Forum Moderators: open
The block worked as designed, so no more bots without any ID could look at my website. Then I read a post from one of the more knowledgable members of this Forum, who suggested that blocking blank U-As might also exclude friendly check bots, sent in stealth mode to verify links, or terms of service.
I took this reasoning to heart and removed the two lines that blocked blank U-As, and low and behold, this arrived yesterday:
216.71.84.187 [Sun May 25 22:19:44 2003] "<undefined>"
216.71.84.187 [Sun May 25 22:27:25 2003] "(HTML Validator [searchengineworld.com...]
My advise is do NOT block blank U-A's. If a bot with a blank UA visits your website do a DNS Lookup in Sam Spade. If it comes from China, or Russia, or another country that is home to spammers, and if it also just indexes your home and guestbook pages, it is probably unfriendly. Block its IP with a "deny from" rule, instead of because of its blank ID. That is what I now do.
Wiz
As I've mentioned previoulsy denying blank UA's is not a sound policy. However that doesn't prevent me from using it to suit my purposes and traffic trends.
In the end each webmaster must make their own decison as to what is crucial to their individual sites.
I use Xenu when veirfying broken links on my websites, however I turn off the deny for that software during that session and turn it back on afterwards.

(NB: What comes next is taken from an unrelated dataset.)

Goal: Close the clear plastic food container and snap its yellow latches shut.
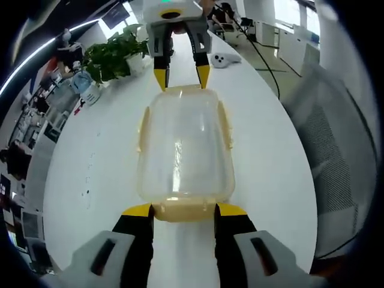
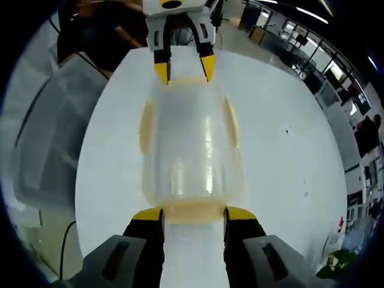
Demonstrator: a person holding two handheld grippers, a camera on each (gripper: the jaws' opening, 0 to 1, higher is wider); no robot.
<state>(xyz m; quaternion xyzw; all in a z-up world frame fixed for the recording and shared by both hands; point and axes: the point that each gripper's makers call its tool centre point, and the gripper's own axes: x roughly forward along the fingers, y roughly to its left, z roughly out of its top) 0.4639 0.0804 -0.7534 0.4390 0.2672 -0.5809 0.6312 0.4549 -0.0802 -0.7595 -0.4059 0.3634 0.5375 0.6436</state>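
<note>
A clear plastic food container (image 1: 186, 147) lies on the white table (image 1: 90, 168) with its lid on and yellow latches along its sides (image 1: 227, 126). My left gripper (image 1: 184, 210) is open, its yellow-tipped jaws straddling the container's near end latch (image 1: 183, 211). At the far end my right gripper (image 1: 182, 77) faces it, tips at the container's edge. In the right gripper view the same container (image 2: 189, 144) lies ahead. My right gripper (image 2: 193, 214) is open, its jaws either side of its end latch (image 2: 193, 211). The left gripper (image 2: 184, 71) stands opposite.
A potted plant (image 1: 111, 57), a white controller (image 1: 225, 59) and a black cable (image 1: 264, 60) lie at the table's far end. The table edge curves close on one side, with a grey mesh chair (image 1: 336, 132) beyond it (image 2: 36, 150). Office desks fill the background.
</note>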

There are exceptions to many things however IMO, I wouldn't base my daily methods on those exceptions. Should a webmaster do that? More ofte than not, we will end up on the wrong end of the proverbial "shaft."
I suppose you could just use the "Report Problem" link at the bottom of this page to report it as an "enhancement request."
Wizcrafts,
The bottom line is that you or someone else used the HTML validator and one of the other tools in the Search Engine World toolbox to check your site. One provided a User-Agent string and the other did not. So, as Don says, you could always block it until you needed to enable it, or make an exception for that IP address.
HTH,
Jim
I see that I have opened a can of worms with my report. It sure would be a boring world if everybody had the same opinion on security issues. ;-)

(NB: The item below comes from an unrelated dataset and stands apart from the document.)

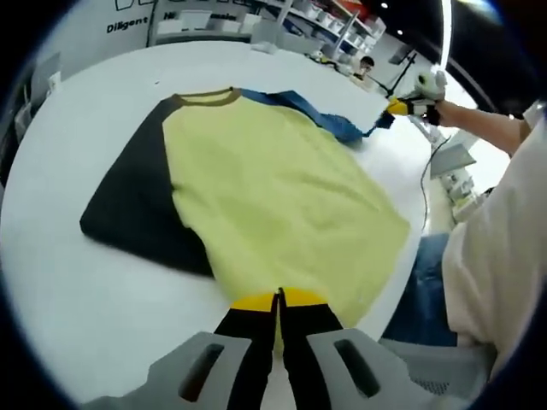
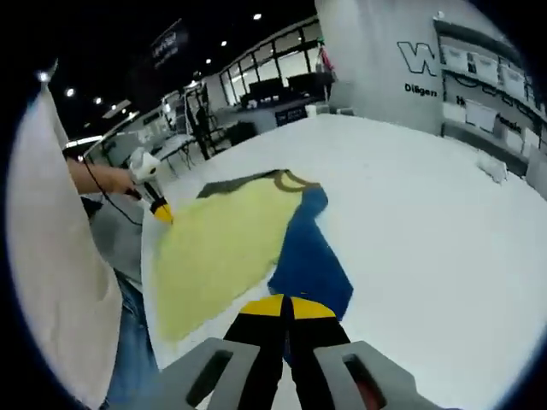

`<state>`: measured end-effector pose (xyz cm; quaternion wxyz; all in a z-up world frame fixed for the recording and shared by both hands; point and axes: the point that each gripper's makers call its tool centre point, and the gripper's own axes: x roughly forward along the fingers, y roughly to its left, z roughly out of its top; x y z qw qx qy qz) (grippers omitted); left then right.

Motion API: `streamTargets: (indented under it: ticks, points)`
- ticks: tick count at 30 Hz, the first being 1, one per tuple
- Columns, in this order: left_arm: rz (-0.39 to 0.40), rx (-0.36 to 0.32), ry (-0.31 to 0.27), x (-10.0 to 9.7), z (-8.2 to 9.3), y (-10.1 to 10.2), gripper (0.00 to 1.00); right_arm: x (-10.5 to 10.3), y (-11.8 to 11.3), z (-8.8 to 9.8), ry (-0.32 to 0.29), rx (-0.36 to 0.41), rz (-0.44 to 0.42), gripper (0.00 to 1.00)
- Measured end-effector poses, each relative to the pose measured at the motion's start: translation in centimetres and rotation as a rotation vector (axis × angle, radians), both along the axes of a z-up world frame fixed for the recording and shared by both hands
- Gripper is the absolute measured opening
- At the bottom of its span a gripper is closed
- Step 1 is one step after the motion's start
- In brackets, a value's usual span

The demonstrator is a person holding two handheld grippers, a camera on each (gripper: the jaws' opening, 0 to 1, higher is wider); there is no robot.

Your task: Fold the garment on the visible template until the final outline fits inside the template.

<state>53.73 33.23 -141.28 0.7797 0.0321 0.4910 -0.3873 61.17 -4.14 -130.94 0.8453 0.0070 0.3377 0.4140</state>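
A yellow shirt point(image 1: 273, 188) with a brown collar point(image 1: 209, 96) lies flat on the white table point(image 1: 102, 94). Its dark sleeve point(image 1: 137, 201) spreads to the left. The blue sleeve point(image 1: 312, 109) is drawn out toward the far right. My left gripper point(image 1: 279, 295) is shut on the shirt's hem at the near edge. My right gripper point(image 2: 286, 301) is shut on the end of the blue sleeve point(image 2: 308, 256). In the left gripper view the right gripper point(image 1: 386, 115) holds that sleeve tip. In the right gripper view the left gripper point(image 2: 162, 213) sits at the yellow hem.
A person in a white top point(image 1: 500, 248) and jeans point(image 1: 427, 290) stands at the table's edge beside the shirt. Shelving point(image 1: 333, 21) and a wall with lettering point(image 2: 423, 73) lie beyond the table. Bare white tabletop point(image 2: 427, 213) stretches past the blue sleeve.
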Motion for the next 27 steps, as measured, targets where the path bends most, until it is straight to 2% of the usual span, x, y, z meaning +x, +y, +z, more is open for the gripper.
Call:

It sure would be a boring world if everybody had the same opinion on security issues. ;-)
Wiz
That's part of what make this forum and the others at Webmaster World successful.
For the most part, we have folks discussing key issues and sharing similar ideas and goals with diverese objectives, CALMLY. And yet, there is rarely a participant which has the need to be so overbearing in determining that "their way is the only way."
Who would have thought a few years back that the goals of individual web sites could be so directed to cater to specific clientele?
Or even that very regionalized websites have the capability for a global share?
Don't post anything without the permission of the other party, though...
It's not a bug, but I believe that it is "good form" for all user-agents to identify themselves and provide a link to a page that indicates their purpose.
Getting back to your "can of worms" post, I'm far more tolerant of user-agents that identify themselves than I am of those that don't - or worse yet, that try to disguise themselves. My rule-of-thumb is that if the purpose of a user-agent helps my visitors, my sites, or people interested in the subjects of my sites, I'll let it in. Otherwise, I suppose it depends on my mood and recent bandwidth overages. :)
Jim
From what I have seen in my logs there are more unidentifiable, or RIPE Network IP blank agents then otherwise. Therefore, I have uncommented the blockers to make them active again. I will keep a watch on my logs to see if I am blocking any tracable good guys, and try to allow them to bypass the gate.
As it stands right now all spam is being sent to previously harvested addresses on my website, most of which were in plain-text mailto links, before I knew better. Some I redirect to a catchall account to view and report to SpamCop, while others are sent directly to a dead-drop accont the I never see at all. I have implemented a policy whereby all email links are Javascript includes, with a noscript tag telling those non-scripted viewers to use my contact form instead of email. My form has all of the addresses in a Perl script, not world-readable (711), and the form recipient lines use numeric aliases only. This is working fine for now, but I am ready to change again if the bots become smart enough to decode the scripted links, or infiltrate my cgi-bin files.